WHAT YOU NEED TO DO = For this exercise, retype all the data exactly and exclude every image.
··· COLLECTED MATERIAL
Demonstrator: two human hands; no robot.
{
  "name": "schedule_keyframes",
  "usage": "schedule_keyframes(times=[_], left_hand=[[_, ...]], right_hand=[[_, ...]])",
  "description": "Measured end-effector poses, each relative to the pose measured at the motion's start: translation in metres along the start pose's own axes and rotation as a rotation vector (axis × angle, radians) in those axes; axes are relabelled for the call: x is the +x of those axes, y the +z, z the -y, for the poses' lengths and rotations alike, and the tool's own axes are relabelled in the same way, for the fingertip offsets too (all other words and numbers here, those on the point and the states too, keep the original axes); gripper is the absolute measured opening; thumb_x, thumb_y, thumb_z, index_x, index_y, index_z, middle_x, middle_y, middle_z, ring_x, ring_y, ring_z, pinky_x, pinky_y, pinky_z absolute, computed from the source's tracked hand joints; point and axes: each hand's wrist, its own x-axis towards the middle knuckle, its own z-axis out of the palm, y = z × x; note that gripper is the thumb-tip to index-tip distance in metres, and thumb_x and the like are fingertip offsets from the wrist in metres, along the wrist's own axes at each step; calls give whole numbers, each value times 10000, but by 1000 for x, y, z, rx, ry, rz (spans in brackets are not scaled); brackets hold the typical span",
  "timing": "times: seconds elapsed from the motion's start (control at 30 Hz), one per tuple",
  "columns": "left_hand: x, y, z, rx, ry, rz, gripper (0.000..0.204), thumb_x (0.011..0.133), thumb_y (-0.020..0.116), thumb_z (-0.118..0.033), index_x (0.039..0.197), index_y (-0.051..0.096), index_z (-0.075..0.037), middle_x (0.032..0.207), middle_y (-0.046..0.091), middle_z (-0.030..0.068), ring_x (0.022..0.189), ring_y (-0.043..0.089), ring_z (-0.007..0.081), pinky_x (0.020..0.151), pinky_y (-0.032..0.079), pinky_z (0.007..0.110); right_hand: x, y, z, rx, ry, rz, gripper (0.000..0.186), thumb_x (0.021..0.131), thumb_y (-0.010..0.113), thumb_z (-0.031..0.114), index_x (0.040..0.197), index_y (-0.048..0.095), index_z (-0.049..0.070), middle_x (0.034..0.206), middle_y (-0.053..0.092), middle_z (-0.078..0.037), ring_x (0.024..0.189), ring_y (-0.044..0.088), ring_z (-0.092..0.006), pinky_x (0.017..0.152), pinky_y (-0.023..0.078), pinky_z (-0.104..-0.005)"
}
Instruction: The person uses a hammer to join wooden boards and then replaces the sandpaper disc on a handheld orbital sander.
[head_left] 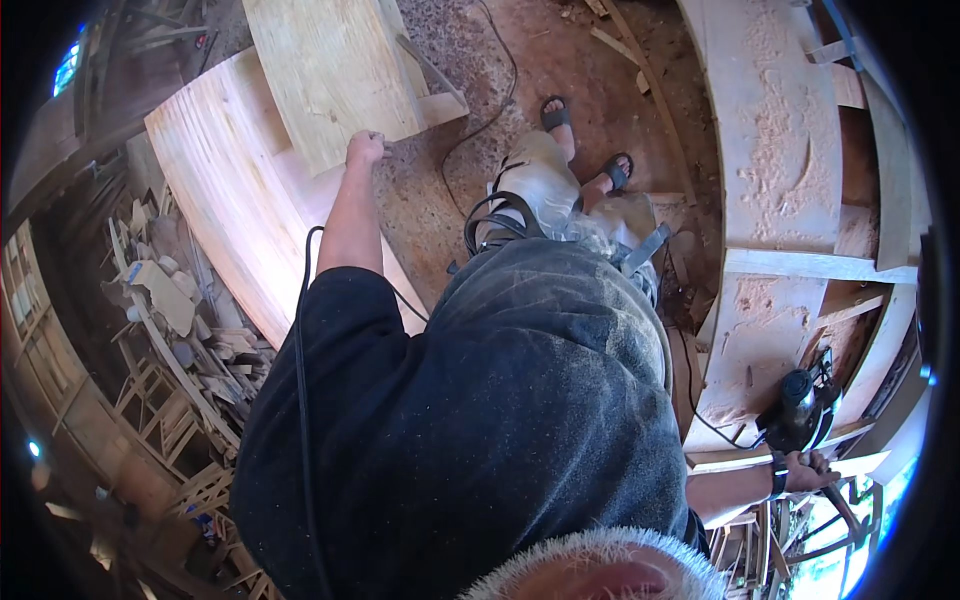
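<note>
My left hand (366,148) is closed at the near edge of a pale wooden panel (335,75), its fingers curled against that edge. The panel lies across a longer, wide wooden board (235,165). On the right, my right hand (808,472), with a dark band at the wrist, is closed beside a bench end. A dark stick-like piece (846,512) shows just past its fingers; I cannot make out whether they hold it. Close to that hand, a dark corded power tool (795,400) rests on the wooden frame.
A long wooden bench (775,150) strewn with shavings runs down the right, with a crosspiece (800,265) over it. Offcuts (180,300) are heaped at left. A black cord (507,95) trails over the dirt floor (430,200) near my sandalled feet (618,170).
</note>
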Motion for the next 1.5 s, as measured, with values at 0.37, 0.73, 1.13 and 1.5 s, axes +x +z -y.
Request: schedule_keyframes(times=[0.37, 0.73, 1.13, 1.5], left_hand=[[60, -76, -18, -2, 101, -7, 346, 999, 519, -221, 1164, 661, 48, 1010, 779, 111, 808, 761, 188, 791, 566, 314], [-9, -48, 24, 238, 396, -92, 308, 937, 619, -298, 1049, 731, -34, 952, 754, 167, 890, 733, 264, 814, 555, 377], [26, -34, -19, 230, 427, 64, 276, 935, 684, -251, 1063, 722, -10, 876, 762, 116, 817, 741, 208, 783, 561, 335], [185, 44, -107, 730, 856, 308, 333, 959, 632, -342, 1105, 721, -55, 918, 750, 115, 877, 714, 256, 815, 527, 380]], right_hand=[[-109, 136, 41, 18, -294, 262, 239, 954, 622, 321, 846, 522, 132, 687, 467, -7, 562, 462, -139, 579, 420, -291], [-279, 204, -85, -44, -138, 928, 186, 987, 645, 163, 1107, 659, 21, 819, 641, -33, 632, 567, -99, 561, 457, -214], [-460, 209, -191, -451, 469, 1554, 303, 988, 688, 263, 1150, 631, 14, 689, 481, 84, 550, 408, -6, 480, 316, -202], [-590, 228, -319, -426, 647, 1408, 289, 1007, 656, 326, 1090, 631, 50, 679, 480, 59, 552, 438, -43, 491, 359, -235]])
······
PROBLEM SOLUTION =
Demonstrator: two human hands; no robot.
{
  "name": "schedule_keyframes",
  "usage": "schedule_keyframes(times=[_], left_hand=[[_, ...]], right_hand=[[_, ...]])",
  "description": "Measured end-effector poses, each relative to the pose measured at the motion's start: translation in metres along the start pose's own axes and rotation as a rotation vector (axis × angle, radians) in those axes; axes are relabelled for the call: x is the +x of those axes, y the +z, z the -y, for the poses' lengths and rotations alike, and the tool's own axes are relabelled in the same way, for the fingertip offsets too (all other words and numbers here, those on the point and the states too, keep the original axes); gripper is the absolute measured opening; thumb_x, thumb_y, thumb_z, index_x, index_y, index_z, middle_x, middle_y, middle_z, ring_x, ring_y, ring_z, pinky_x, pinky_y, pinky_z absolute, computed from the source's tracked hand joints; point and axes: each hand's wrist, its own x-axis towards the middle knuckle, its own z-axis out of the palm, y = z × x; note that gripper is the thumb-tip to index-tip distance in metres, and thumb_x and the like are fingertip offsets from the wrist in metres, along the wrist's own axes at each step; calls give whole numbers, each value times 10000, but by 1000 for x, y, z, rx, ry, rz (spans in brackets are not scaled); brackets hold the typical span",
  "timing": "times: seconds elapsed from the motion's start (control at 30 Hz), one per tuple",
  "columns": "left_hand: x, y, z, rx, ry, rz, gripper (0.000..0.204), thumb_x (0.011..0.133), thumb_y (-0.020..0.116), thumb_z (-0.118..0.033), index_x (0.039..0.197), index_y (-0.051..0.096), index_z (-0.075..0.037), middle_x (0.032..0.207), middle_y (-0.046..0.091), middle_z (-0.030..0.068), ring_x (0.022..0.189), ring_y (-0.043..0.089), ring_z (-0.007..0.081), pinky_x (0.020..0.151), pinky_y (-0.032..0.079), pinky_z (0.007..0.110); right_hand: x, y, z, rx, ry, rz, gripper (0.000..0.186), thumb_x (0.021..0.131), thumb_y (-0.010..0.113), thumb_z (-0.031..0.114), index_x (0.040..0.197), index_y (-0.048..0.095), index_z (-0.049..0.070), middle_x (0.034..0.206), middle_y (-0.053..0.092), middle_z (-0.078..0.037), ring_x (0.024..0.189), ring_y (-0.044..0.088), ring_z (-0.092..0.006), pinky_x (0.017..0.152), pinky_y (-0.023..0.078), pinky_z (-0.104..-0.005)"
}
Instruction: The person uses a hammer to join wooden boards and then replaces the sandpaper disc on a handheld orbital sander.
[head_left] 
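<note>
My left hand (366,148) is closed at the near edge of a pale wooden panel (335,75), its fingers curled against that edge. The panel lies across a longer, wide wooden board (235,165). On the right, my right hand (808,472), with a dark band at the wrist, is closed beside a bench end. A dark stick-like piece (846,512) shows just past its fingers; I cannot make out whether they hold it. Close to that hand, a dark corded power tool (795,400) rests on the wooden frame.
A long wooden bench (775,150) strewn with shavings runs down the right, with a crosspiece (800,265) over it. Offcuts (180,300) are heaped at left. A black cord (507,95) trails over the dirt floor (430,200) near my sandalled feet (618,170).
</note>
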Motion for the next 1.5 s, as measured, with values at 0.37, 0.73, 1.13 and 1.5 s, axes +x +z -y.
Request: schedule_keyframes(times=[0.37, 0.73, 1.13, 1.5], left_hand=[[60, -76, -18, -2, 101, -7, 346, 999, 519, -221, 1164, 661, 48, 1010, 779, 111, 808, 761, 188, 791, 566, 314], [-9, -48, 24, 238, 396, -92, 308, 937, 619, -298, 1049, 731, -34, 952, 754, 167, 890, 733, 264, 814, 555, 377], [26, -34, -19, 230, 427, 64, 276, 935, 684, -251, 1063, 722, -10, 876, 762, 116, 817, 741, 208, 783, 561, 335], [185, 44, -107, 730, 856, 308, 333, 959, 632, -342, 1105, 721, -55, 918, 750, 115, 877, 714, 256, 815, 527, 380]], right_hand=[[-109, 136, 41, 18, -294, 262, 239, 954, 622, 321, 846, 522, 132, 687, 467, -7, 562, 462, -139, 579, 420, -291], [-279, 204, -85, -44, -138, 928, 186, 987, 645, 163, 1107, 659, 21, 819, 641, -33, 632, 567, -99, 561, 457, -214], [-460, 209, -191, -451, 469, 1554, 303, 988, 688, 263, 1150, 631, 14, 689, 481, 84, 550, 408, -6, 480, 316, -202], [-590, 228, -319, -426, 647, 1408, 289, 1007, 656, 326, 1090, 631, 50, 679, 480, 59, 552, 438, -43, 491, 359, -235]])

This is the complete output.